Timeline (times in CEST)
- 15:20 A hardware issue in a networking component manifests following some cable movement.
- 15:21 Services on the affected system slowly and gradually start to misbehave due to starvation on network traffic
- 15:45 While trying to change the components to fix the issue on the first system, a cable is accidentally disconnected for a few seconds on a second system
- 15:46 Services on the second system also start to misbehave
- 15:55 It becomes clear that the systems are not responding as expected, the decision is taken to relocate the services on them.
- 16:48 About half of the affected websites comes back online (of 45% of hosting users affected).
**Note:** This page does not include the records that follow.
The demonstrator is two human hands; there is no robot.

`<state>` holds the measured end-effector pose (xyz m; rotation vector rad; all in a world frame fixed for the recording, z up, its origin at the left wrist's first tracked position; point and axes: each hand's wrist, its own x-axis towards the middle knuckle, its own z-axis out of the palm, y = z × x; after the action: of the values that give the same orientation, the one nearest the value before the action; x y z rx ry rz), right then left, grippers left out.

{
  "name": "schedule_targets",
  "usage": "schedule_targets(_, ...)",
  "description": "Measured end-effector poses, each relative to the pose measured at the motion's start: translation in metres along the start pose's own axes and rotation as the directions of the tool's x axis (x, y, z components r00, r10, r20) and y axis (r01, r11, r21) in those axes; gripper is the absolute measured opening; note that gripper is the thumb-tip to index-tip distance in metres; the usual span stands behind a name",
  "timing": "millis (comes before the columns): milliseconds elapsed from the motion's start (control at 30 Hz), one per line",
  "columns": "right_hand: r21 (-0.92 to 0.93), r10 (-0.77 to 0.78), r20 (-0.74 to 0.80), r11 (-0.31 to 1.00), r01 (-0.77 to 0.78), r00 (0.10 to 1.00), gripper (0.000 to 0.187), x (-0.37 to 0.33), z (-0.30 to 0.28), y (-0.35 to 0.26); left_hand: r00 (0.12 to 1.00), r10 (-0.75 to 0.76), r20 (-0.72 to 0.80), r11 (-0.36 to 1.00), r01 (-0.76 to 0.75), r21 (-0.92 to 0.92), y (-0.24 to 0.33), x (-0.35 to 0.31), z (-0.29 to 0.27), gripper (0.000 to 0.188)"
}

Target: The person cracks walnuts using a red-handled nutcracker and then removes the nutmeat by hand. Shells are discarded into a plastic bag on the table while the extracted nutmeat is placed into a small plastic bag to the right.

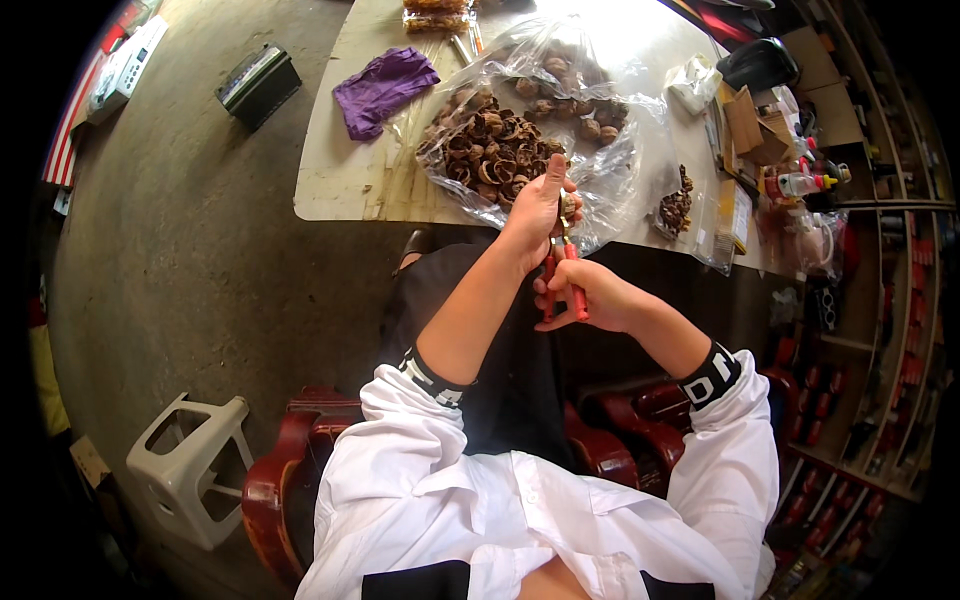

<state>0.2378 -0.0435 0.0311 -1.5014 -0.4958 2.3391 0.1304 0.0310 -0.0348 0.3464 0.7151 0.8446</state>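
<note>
My right hand (602, 291) is closed around the red handles of a nutcracker (579, 303), a plier-like tool with metal jaws. Just beyond it, my left hand (535, 218) wraps round the jaw end with its thumb pointing away from me. A walnut (570, 206) shows in part between the left fingers and the jaws. Both hands are just over the table's near edge. Ahead lies a heap of cracked walnut shells (480, 150) on a clear plastic bag (610, 205). Whole walnuts (592, 130) lie behind and to the right of the heap.
On the table (340, 195) are a purple cloth (385, 90), a small pile of kernels (676, 208) and a white bag (693, 82). Shelves (865, 330) stand at right. A black battery (258, 84) and a beige stool (185, 470) are on the floor at left.
</note>
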Motion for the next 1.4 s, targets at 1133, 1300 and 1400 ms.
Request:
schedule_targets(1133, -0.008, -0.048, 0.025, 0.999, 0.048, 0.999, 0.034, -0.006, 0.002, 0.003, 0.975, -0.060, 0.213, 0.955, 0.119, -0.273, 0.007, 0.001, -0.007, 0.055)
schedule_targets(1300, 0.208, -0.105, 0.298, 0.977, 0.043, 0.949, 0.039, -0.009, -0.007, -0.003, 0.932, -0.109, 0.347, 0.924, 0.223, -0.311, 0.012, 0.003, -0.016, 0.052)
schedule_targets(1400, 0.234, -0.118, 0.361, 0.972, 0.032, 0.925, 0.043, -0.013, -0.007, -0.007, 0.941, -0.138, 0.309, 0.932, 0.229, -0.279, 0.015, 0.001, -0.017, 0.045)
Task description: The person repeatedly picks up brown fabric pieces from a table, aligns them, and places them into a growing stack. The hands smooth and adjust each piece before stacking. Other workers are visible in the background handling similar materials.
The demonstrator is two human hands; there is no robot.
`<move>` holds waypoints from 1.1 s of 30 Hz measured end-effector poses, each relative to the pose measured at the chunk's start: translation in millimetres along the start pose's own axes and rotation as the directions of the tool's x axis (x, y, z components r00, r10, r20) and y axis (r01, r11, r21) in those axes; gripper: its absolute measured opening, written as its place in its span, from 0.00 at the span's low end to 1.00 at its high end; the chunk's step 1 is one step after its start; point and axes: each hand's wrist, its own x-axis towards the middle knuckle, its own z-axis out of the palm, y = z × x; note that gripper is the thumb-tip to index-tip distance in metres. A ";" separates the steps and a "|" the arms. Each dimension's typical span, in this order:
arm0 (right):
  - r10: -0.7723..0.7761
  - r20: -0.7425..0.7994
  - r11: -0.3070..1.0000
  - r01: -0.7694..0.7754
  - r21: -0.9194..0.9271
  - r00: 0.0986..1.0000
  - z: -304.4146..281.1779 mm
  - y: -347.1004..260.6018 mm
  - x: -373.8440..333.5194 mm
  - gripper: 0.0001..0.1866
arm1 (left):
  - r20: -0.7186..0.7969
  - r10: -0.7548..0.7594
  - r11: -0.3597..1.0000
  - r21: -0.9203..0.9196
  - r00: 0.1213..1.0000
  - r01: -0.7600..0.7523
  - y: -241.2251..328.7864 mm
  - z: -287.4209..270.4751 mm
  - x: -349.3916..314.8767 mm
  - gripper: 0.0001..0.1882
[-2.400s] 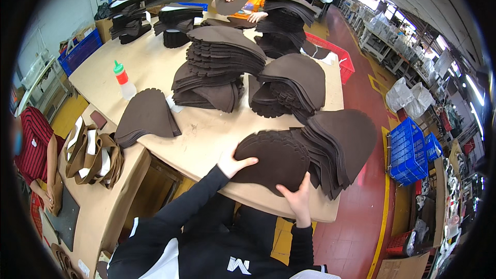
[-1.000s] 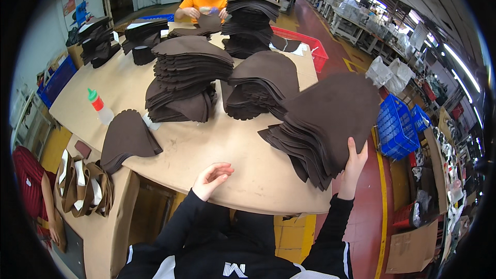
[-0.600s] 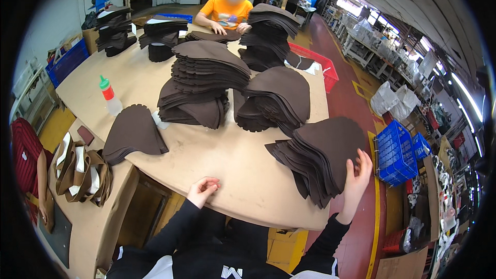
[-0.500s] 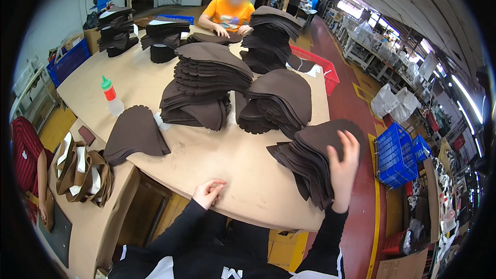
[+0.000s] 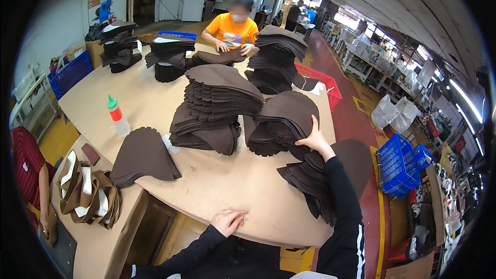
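The right hand [image 5: 315,137] spreads against the scalloped brown panel stack [image 5: 290,107] at the right of the table [image 5: 206,188], grip unclear; the left hand [image 5: 227,222] curls closed at the near edge. Supporting both sides should keep layers aligned.

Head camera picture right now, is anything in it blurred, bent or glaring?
Head view: the tan table shows a curved near edge, and the corners go black; head view, right: white tube lights glare; head view, top: the head of the person in an orange shirt is blurred; head view, centre: the tall stack of dark brown, scalloped pieces shades darker between layers.
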 end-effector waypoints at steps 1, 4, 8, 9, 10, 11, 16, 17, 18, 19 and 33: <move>-0.045 -0.050 0.996 0.048 0.070 0.998 -4.8 6.1 0.2 0.74 | 0.003 0.004 1.000 0.005 1.000 -0.004 1.3 0.8 0.8 0.11; -0.026 -0.101 0.935 0.060 0.349 0.995 -22.2 -16.2 -6.3 0.63 | -0.019 0.029 0.999 0.020 0.999 -0.028 -2.9 2.0 -1.2 0.10; 0.067 0.118 0.453 -0.136 0.881 0.991 -41.3 -13.7 -5.4 0.61 | -0.058 0.099 0.995 0.005 0.993 -0.099 -6.7 3.6 -2.2 0.10; 0.094 0.202 0.270 -0.220 0.937 0.975 -40.8 -13.0 -5.5 0.53 | -0.066 0.100 0.995 0.012 0.993 -0.100 -6.3 3.5 -1.7 0.10; 0.103 0.289 0.077 -0.297 0.952 0.952 -40.2 -13.8 -6.0 0.46 | -0.074 0.100 0.995 0.019 0.992 -0.099 -5.0 2.8 -2.0 0.09; 0.143 0.288 0.116 -0.305 0.945 0.947 -29.4 -6.8 -1.0 0.39 | -0.083 0.098 0.995 0.026 0.992 -0.096 -3.9 2.5 -2.6 0.09; 0.243 0.323 0.252 -0.381 0.889 0.915 -13.0 -3.3 16.1 0.25 | -0.126 0.103 0.990 0.108 0.987 -0.090 2.9 5.4 1.2 0.08; 0.196 0.341 0.260 -0.384 0.886 0.919 -6.7 -9.2 18.8 0.25 | -0.145 0.107 0.987 0.134 0.984 -0.087 5.0 4.7 1.9 0.08; 0.158 0.353 0.264 -0.384 0.885 0.922 -2.0 -10.6 18.4 0.24 | -0.160 0.112 0.986 0.138 0.981 -0.090 5.6 6.0 2.1 0.07; 0.121 0.363 0.269 -0.382 0.884 0.924 2.4 -11.6 17.7 0.24 | -0.175 0.118 0.986 0.141 0.977 -0.094 4.7 9.0 3.1 0.07; -0.226 -0.095 0.716 0.231 0.659 0.970 44.6 -39.2 -237.7 0.38 | -0.216 -0.376 0.658 -0.747 0.901 0.095 -49.7 -22.1 -4.1 0.38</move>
- 16:51 E-mail services are again fully functional.
- 17:08 The remaining websites are back online.
- 17:22 Half of the affected customer systems relocated or restarted
- 19:20 All Affected customer VPSs are restarted or relocated.
- 19:45 Everything is confirmed to be back online.
About this report
Greenhost believes it is important to be transparent about our operations, this includes downtime and security incidents. While we build our infrastructure and processes to be resilient in case of an incident, outages can, and will, happen to any IT organisation. It is our belief that it is better to show what happened and how we learn and improve our infrastructure, rather than to leave our users in the dark about it.